There is a misconception that cats dislike babies. They probably do not recognize babies are little people and I have noticed that they treat them more like another object of furniture. That’s not necessarily bad. If you own a shy cat, it will most likely hide for a day or two after you bring the baby home. If it gets particularly piqued it might urinate on piles of the baby’s cloth – but nothing worse. If your cat does get stressed out from the unaccustomed activity, it might over-groom itself or eat a bit less for a while.

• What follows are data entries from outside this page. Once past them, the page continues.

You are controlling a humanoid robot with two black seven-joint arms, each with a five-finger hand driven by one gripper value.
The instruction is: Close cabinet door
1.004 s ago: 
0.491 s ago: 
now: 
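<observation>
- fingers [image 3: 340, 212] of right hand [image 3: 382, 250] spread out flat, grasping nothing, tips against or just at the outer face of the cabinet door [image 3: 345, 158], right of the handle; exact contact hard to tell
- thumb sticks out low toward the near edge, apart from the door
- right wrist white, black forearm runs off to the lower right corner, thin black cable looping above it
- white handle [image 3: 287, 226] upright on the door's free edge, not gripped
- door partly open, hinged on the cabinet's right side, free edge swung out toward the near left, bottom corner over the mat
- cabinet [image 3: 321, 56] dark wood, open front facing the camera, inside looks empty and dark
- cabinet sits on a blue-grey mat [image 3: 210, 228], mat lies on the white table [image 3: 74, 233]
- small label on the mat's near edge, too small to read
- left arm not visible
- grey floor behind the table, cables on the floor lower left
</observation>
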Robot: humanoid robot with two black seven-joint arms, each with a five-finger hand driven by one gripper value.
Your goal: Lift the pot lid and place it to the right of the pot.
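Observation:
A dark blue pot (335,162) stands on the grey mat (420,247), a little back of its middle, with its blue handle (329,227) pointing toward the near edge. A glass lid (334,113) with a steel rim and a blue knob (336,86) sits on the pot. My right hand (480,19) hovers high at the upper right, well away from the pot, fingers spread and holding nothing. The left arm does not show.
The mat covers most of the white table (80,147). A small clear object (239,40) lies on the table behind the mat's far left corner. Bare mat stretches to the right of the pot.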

When your infant becomes mobile in a wheeled toddler’s chair, your cat will have to learn the art of running away. Usually, they find an inaccessible place to relax: on the dryer or a bookcase, under the bed. That’s fine. It also helps to place an infant gate your cat can jump over across the door of one quiet room. You can also use that room for your cat’s litter box. If your cat has no sanctuaries from children, it will have to learn to be poked and pulled and carried around. Our cat Bubbles, put up with an amazing amount of this from my children. She stoically allowed herself to be just one more child’s stuffed toy taken to bed, eventually sneaking away as my daughter drifted off.  It was only when her tail got stepped on that she meowed, hisses and ran away. My youngest child learned to love cat chow. It doesn’t seem to have caused her any harm.

We have all heard medieval folktales about cats smothering babies. There is no truth in that. Cats may not come to the rescue of a baby, but neither would they do anything to intentionally harm one. Cats might be drawn to a baby by the smell of milk formula or plain curiosity. If that should happen, just shoo your cat away from your baby’s crib. You should install an infant monitor. Not because of your cat, just to be safe. Before they existed, others set a few mousetraps upside down under some towels on the floor to “mine” the the crib area for a week or two.